Artículo de colaboración de José Ortiz Gómez
Covid-19, casa, confinamiento, tiempo, reflexión, recuerdos, vivencias, edad, temor sobre información, mensajes, etc…, mezcla de sentimientos incapaces de ordenar, viaje a través del tiempo, precisamente en estos días donde nuestra mente nos lleva a todos los estadios de nuestra vida. El hombre que hoy raya la ancianidad recibe mensajes de un conocido que le envía poemas en unos folios manuscritos, poemas alusivos a su pueblo, a su Semana Santa y a sus gentes. Se trata de Salvador Moreno, persona admirada por el autor de este pensamiento por varias razones, una, por tener relación directa con el oficio de albañil, aunque en escalones bien diferenciados, el es arquitecto, pero no solo de Arquitectura, también lo es de la palabra, (él sí es un poeta que construye casas), sin ánimo de sobrevalorar, es un gran poeta, sencillo, pero lo es. También le admiro por su gran «jumillanía», jamás olvida de donde viene, ni de sus genes de albañil.

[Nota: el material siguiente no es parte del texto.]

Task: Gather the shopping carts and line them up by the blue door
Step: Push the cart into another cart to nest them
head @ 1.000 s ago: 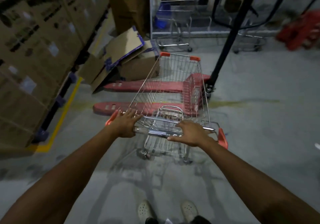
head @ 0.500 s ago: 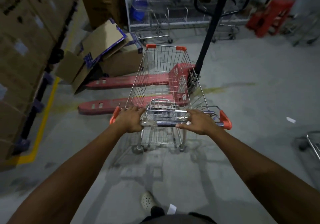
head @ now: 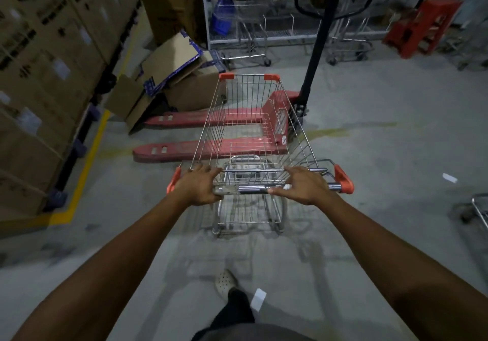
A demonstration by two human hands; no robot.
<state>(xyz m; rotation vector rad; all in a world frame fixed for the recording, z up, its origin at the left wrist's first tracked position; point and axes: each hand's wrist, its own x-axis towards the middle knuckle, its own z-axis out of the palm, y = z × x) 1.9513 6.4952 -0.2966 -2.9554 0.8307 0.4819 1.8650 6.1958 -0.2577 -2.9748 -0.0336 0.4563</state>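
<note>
An empty wire shopping cart with orange corner caps stands straight in front of me on the concrete floor. My left hand grips the left part of its chrome handle bar. My right hand grips the right part of the same bar. More carts are parked at the back by a metal frame, one holding a blue basket. A corner of another cart shows at the right edge. No blue door is in view.
A red pallet jack lies across the floor just beyond the cart, its black handle rising upright. Stacked cardboard boxes behind a yellow floor line fill the left. Loose flattened boxes lie ahead left. A red stool stands back right.
The cart and my view have swung to the right. The pallet jack now sits more to the left, and a cart corner has appeared at the right edge.
</note>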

Precisamente en estos días tan extraños, cuando este hombre recibe esos folios manuscritos de la mano y de la ágil pluma de Salvador, éste se transporta a su niñez, de cuando comienza a tener uso de razón y ya sueña con una pluma estilográfica, un objeto que casi no conocía pero sabía lo que para él representaba. La vida sin embargo le deparaba otra cosa, una paleta, sí, una paleta de albañil, así que con solo diez años a trabajar, a aquella paleta le acompañaba sacrificio, llanto e impotencia, pero no había otra cosa, ya había pasado la cruel postguerra, pero la vida no era fácil.
Convencido de que el destino la vida le había entregado aquello, cogió aquella paleta, la asió con todas sus fuerzas y se prometió sacarle el mayor partido posible. Transcurrió casi su niñez, la adolescencia, la pubertad, y poco a poco fue madurando, fue persona de forma prematura si se compara con la actualidad, pero él persistió en sacar partido a lo que la vida le entregó y poco a poco se iba encontrando con aquella pluma y lo implícito que la misma representaba para él.
No hubo tiempo para más. Solo trabajo, trabajo y trabajo, pero siempre acompañado por la inquietud del aprendizaje que no pudo tener en la escuela y mucho menos en la Universidad. Se hizo adulto, formó una familia, tuvo hijos, tuvo nietos, pero su máxima era la pluma, sin él darse cuenta probaba con todo, nadie le había dicho cómo, pero fue capaz de pintar con óleos, de hacer objetos de madera, juguetes para su nieto, incluso antes ya había impartido enseñanzas de su oficio por vías distintas. Ayudó siempre que pudo a amigos y conocidos, algunos de ellos siendo conocedores de sus inquietudes, le regalaron verdaderas joyas de la escritura, magníficas plumas estilográficas que él guarda celosamente como herencia para los suyos. Él mismo se regaló plumas, sin duda era como un trauma que iba desapareciendo con la edad, aunque lo que no desapareció nunca fue su inquietud por aprender. Escribió con ellas, aunque con trazo grueso y tosco de albañil, pero también firme. Seguramente con muchas faltas de ortografía, escribió y escribió, y lo hacía desde el punto de vista del peldaño en que estaba situado.
Ahora en el ocaso de su vida, cuando lo laboral ya ha quedado aparte, aquel niño, ahora hombre casi anciano, ha descubierto la cerámica, esa «Señora» que le ha hecho olvidar momentáneamente todas aquellas actividades que le abstraían. Ni él mismo se lo imaginaba, nadie le había enseñado, pero la intuición y la inquietud le han llevado a considerar que cualquiera de sus cacharros es y ha sido un reto superado…, como su propia vida. Poco a poco la paleta del que otrora fue albañil y terminó sintiéndose orgulloso de ella, se ha ido tornando en la pluma de los sueños de aquel zagalillo de mediados del siglo pasado.